(Data for this exercise)

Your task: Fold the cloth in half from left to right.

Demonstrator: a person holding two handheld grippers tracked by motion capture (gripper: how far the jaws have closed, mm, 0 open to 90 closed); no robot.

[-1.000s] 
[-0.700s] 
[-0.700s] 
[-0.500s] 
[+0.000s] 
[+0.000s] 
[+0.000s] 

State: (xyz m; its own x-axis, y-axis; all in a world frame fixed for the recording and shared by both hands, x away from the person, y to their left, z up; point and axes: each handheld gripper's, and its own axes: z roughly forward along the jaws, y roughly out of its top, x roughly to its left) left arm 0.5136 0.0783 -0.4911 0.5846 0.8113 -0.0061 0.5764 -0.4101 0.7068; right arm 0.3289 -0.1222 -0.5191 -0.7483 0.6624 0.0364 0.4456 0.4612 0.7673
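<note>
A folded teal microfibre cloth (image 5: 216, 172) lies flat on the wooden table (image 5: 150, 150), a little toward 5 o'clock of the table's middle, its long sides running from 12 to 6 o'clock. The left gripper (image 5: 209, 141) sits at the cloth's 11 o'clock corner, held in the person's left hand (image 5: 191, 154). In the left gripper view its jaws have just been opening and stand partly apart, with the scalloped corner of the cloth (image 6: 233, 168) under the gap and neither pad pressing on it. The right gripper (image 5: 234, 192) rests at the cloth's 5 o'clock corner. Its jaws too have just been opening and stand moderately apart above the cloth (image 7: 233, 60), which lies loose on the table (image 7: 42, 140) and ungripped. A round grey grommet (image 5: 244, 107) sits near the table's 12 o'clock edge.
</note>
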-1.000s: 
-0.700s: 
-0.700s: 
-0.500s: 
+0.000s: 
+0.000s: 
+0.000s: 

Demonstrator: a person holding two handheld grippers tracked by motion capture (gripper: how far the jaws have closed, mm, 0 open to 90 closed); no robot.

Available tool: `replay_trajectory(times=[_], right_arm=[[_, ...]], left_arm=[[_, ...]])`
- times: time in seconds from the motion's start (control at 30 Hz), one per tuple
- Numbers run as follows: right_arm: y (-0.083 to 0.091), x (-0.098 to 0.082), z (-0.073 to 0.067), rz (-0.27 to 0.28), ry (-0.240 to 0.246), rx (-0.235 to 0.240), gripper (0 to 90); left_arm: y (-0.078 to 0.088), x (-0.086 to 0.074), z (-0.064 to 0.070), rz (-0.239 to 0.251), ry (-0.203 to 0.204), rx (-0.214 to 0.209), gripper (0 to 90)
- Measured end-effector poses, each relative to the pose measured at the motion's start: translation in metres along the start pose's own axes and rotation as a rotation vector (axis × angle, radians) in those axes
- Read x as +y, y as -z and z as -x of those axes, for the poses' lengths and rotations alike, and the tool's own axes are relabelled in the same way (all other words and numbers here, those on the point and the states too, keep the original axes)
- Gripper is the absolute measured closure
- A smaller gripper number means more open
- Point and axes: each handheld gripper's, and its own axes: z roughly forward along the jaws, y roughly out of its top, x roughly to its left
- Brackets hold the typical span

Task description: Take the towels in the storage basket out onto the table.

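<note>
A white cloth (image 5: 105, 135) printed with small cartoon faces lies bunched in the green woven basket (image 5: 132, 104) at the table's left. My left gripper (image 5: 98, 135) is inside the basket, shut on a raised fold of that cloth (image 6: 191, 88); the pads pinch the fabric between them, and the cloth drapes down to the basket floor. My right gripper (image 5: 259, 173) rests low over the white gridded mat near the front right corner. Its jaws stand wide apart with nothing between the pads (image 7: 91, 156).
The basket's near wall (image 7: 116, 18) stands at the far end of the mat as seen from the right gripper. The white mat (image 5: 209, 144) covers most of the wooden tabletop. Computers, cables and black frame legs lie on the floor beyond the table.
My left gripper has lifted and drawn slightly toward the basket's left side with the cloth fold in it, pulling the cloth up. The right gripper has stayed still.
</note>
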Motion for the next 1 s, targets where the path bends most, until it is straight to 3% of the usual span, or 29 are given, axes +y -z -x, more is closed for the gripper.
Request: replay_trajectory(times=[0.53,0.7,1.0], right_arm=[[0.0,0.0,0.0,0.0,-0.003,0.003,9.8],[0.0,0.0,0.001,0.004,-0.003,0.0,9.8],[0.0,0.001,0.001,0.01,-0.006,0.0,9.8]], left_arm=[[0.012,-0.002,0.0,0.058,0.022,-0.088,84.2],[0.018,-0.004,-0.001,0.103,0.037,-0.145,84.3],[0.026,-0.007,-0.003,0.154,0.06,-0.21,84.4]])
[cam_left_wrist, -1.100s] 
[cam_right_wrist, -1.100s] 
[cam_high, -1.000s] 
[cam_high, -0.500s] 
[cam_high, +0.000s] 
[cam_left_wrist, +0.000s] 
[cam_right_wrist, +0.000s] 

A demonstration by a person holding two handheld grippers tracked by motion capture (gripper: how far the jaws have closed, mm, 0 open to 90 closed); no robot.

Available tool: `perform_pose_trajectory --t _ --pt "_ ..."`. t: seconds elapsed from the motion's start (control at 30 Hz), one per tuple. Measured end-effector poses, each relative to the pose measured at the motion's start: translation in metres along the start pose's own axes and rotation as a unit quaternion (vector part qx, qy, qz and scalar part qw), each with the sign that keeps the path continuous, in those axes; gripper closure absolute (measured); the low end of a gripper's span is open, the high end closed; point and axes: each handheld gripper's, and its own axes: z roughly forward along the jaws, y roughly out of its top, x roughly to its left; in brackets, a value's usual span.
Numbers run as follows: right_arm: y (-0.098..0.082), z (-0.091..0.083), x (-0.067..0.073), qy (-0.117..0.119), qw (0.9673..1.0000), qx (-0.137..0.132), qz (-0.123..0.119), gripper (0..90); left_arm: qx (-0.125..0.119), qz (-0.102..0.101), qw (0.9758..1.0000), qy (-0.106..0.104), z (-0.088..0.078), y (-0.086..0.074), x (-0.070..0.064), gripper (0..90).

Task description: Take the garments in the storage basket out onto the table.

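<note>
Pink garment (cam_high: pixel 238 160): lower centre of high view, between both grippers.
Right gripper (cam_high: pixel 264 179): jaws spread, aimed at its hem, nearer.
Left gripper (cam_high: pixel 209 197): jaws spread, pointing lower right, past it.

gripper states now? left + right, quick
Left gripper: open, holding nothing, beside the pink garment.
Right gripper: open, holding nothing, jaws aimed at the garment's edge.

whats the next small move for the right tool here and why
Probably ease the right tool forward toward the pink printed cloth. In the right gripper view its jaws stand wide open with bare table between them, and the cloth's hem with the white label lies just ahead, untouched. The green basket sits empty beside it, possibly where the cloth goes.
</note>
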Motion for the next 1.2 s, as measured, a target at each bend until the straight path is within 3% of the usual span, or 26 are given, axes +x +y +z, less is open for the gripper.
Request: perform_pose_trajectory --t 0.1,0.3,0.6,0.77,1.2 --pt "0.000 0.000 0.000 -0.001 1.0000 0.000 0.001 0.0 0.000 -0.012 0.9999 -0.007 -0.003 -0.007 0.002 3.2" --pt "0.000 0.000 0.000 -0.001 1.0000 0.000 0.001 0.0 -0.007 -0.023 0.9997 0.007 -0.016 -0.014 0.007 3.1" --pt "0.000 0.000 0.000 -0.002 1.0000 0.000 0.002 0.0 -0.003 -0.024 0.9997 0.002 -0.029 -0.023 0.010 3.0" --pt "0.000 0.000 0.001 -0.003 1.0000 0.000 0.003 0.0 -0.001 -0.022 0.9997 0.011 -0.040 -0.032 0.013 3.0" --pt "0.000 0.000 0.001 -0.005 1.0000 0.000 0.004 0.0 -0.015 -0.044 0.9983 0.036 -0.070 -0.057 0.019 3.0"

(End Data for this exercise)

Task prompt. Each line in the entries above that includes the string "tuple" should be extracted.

Task solution.
- times: time in seconds from the motion's start (control at 30 Hz), one per tuple
Available tool: `perform_pose_trajectory --t _ --pt "_ ..."`. t: seconds elapsed from the motion's start (control at 30 Hz), one per tuple. Measured end-effector poses, each relative to the pose measured at the motion's start: translation in metres along the start pose's own axes and rotation as a unit quaternion (vector part qx, qy, qz and scalar part qw), each with the sign that keeps the path continuous, in those axes; gripper closure absolute (measured); the low end of a gripper's span is open, the high end closed; point and axes: each handheld gripper's, and its own axes: z roughly forward along the jaws, y roughly out of its top, x roughly to its left; in brackets, a value's usual span.

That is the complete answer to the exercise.